# EXERCISE DETAILS:
Determine the count of lines in the following entries that contain the string "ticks". Write only the number.

# DATASET EXTRACT:
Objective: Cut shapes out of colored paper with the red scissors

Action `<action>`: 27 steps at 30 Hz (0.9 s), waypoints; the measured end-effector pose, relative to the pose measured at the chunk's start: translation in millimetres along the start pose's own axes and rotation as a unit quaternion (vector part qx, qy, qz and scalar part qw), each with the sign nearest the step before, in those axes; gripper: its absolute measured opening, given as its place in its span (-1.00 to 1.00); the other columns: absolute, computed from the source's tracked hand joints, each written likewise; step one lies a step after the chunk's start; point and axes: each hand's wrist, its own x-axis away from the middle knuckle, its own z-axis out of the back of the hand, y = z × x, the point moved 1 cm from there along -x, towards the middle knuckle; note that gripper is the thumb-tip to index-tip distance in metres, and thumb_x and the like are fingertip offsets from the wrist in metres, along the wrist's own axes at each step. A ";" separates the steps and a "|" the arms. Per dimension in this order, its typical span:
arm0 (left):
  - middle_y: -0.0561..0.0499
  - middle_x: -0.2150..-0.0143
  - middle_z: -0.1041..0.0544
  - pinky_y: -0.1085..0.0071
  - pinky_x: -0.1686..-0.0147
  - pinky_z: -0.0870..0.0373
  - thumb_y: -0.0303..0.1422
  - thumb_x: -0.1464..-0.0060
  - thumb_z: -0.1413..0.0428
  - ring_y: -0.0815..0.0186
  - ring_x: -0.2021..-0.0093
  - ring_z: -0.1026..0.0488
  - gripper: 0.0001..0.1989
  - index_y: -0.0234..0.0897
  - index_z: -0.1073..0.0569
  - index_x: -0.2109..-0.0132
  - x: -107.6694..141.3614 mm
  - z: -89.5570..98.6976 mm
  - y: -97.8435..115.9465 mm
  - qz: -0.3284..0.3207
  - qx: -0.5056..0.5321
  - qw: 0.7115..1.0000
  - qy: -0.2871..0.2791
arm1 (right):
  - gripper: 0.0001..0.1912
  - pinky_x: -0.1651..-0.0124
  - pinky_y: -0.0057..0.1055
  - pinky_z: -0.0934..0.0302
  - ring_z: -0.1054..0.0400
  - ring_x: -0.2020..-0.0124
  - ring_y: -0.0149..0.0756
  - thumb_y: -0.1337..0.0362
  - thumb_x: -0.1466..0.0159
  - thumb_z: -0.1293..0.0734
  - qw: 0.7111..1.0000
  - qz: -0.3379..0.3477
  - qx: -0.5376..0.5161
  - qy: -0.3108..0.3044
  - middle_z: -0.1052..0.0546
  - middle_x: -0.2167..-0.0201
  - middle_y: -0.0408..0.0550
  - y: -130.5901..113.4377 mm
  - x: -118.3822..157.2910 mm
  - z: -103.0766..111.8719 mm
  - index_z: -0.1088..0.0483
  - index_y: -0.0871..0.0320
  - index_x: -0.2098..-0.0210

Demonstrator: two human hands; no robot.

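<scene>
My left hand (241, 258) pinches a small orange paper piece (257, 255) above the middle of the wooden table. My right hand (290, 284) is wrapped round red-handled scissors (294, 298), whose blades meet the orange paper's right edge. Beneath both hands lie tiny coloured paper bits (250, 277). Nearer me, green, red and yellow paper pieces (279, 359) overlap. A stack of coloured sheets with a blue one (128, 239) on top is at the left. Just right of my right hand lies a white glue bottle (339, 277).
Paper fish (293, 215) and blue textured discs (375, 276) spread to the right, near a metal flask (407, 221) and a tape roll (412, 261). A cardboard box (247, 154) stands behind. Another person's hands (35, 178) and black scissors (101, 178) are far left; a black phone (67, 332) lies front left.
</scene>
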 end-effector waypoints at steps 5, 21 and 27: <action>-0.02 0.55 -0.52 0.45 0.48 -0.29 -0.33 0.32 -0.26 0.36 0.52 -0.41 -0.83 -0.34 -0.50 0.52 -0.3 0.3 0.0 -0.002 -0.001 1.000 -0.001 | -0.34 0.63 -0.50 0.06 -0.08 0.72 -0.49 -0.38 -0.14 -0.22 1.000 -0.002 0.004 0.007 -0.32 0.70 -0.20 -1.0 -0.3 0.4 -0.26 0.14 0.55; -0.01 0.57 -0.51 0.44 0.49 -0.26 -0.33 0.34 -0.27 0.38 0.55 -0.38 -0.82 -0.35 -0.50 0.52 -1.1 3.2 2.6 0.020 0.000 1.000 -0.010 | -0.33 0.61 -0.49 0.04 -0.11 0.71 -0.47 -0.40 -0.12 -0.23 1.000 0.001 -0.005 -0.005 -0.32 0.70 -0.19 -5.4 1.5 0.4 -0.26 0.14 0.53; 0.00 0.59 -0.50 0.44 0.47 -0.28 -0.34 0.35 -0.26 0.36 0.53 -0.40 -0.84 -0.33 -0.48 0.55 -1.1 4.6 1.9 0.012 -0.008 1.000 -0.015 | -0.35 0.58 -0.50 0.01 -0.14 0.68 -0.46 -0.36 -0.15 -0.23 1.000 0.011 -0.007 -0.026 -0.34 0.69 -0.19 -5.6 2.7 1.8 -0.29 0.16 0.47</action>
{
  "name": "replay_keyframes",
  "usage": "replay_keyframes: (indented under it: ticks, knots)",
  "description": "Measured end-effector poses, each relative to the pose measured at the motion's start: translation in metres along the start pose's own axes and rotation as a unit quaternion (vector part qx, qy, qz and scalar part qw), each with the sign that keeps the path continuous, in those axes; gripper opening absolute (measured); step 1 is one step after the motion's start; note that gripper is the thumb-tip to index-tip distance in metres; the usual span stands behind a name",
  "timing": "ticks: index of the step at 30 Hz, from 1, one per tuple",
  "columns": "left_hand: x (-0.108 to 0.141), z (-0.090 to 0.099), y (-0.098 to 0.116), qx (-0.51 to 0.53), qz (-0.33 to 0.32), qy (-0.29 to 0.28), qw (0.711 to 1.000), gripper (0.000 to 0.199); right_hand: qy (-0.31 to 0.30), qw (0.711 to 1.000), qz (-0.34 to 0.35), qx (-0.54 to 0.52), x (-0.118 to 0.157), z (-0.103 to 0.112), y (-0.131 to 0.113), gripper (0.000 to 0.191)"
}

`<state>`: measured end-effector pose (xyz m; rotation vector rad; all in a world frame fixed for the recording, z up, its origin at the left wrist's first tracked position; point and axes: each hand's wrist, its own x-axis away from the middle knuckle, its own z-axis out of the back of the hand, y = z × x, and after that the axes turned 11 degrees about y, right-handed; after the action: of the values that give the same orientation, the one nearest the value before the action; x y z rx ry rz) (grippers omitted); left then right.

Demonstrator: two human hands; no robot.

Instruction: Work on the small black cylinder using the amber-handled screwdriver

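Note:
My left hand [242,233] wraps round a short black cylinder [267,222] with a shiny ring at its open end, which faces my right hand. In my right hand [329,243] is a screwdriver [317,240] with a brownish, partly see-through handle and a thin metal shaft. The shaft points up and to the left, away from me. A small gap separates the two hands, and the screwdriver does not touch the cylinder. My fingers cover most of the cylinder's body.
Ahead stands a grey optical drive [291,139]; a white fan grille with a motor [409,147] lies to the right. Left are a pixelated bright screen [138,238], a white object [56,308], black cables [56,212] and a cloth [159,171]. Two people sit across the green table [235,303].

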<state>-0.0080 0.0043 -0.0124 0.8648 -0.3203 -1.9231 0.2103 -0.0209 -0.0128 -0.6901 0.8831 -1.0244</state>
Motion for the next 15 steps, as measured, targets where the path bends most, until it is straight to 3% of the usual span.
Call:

# TASK SOLUTION:
2